WORK REQUEST: Retype the full set of data, character for character.

DATASET SECTION:
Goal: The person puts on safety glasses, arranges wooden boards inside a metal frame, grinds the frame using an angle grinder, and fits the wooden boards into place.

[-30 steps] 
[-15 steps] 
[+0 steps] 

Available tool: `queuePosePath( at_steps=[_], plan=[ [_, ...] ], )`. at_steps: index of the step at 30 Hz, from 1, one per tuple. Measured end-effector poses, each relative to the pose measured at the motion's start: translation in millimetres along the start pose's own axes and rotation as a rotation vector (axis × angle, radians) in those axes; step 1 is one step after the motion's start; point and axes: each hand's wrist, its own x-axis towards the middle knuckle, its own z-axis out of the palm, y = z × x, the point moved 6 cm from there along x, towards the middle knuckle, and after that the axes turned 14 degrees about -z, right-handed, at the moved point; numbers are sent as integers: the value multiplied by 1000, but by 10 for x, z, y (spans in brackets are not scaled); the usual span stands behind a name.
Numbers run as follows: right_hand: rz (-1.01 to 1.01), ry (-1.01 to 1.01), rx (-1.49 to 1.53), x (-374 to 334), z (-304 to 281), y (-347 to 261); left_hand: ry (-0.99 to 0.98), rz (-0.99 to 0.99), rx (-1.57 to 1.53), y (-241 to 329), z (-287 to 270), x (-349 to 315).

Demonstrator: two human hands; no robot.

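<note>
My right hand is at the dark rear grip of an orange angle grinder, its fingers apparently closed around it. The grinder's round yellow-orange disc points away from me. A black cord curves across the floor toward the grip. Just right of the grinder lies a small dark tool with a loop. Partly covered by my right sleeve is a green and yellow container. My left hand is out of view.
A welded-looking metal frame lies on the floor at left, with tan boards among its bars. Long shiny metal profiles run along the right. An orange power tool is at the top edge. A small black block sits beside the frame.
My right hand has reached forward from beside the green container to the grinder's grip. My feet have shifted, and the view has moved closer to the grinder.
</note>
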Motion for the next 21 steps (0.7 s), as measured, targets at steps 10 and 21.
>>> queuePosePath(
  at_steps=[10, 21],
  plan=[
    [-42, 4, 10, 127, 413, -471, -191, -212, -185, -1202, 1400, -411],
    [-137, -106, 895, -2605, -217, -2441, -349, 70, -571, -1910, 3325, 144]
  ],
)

RESPONSE FOR THIS EXERCISE:
Goal: The person puts on safety glasses, arranges wooden boards inside a metal frame, grinds the frame using an angle grinder, and fits the wooden boards into place.

[-30 steps] 
[-15 steps] 
[+0 steps] 

Available tool: `queuePosePath( at_steps=[_], plan=[ [_, ...] ], )`. at_steps: index of the step at 30 Hz, from 1, one per tuple. Measured end-effector poses, each relative to the pose measured at the motion's start: translation in millimetres along the start pose's own axes and rotation as a rotation vector (axis × angle, radians) in those axes; step 1 is one step after the motion's start; point and axes: each hand's wrist, its own x-axis towards the middle knuckle, its own z-axis out of the palm, y = z × x, the point moved 6 cm from there along x, towards the middle knuckle, and after that the axes turned 14 degrees about -z, right-handed, at the moved point; numbers are sent as integers: the value multiplied by 1000, but by 10 for x, z, y (spans in brackets are not scaled); the usual span stands behind a name.
Numbers run as follows: right_hand: rz (-1.01 to 1.01), ry (-1.01 to 1.01), rx (-1.49 to 1.53), x (-374 to 334), z (-304 to 281), y (-347 to 261); left_hand: ry (-0.99 to 0.98), rz (-0.99 to 0.99), rx (-1.57 to 1.53), y (-241 to 329), z (-287 to 270), x (-349 to 315).

Demonstrator: two human hands; no robot.

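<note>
My right hand is at the dark rear grip of an orange angle grinder, its fingers apparently closed around it. The grinder's round yellow-orange disc points away from me. A black cord curves across the floor toward the grip. Just right of the grinder lies a small dark tool with a loop. Partly covered by my right sleeve is a green and yellow container. My left hand is out of view.
A welded-looking metal frame lies on the floor at left, with tan boards among its bars. Long shiny metal profiles run along the right. An orange power tool is at the top edge. A small black block sits beside the frame.
My right hand has reached forward from beside the green container to the grinder's grip. My feet have shifted, and the view has moved closer to the grinder.
</note>
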Motion for the next 21 steps (0.7 s), as measured, targets at steps 10 and 21.
>>> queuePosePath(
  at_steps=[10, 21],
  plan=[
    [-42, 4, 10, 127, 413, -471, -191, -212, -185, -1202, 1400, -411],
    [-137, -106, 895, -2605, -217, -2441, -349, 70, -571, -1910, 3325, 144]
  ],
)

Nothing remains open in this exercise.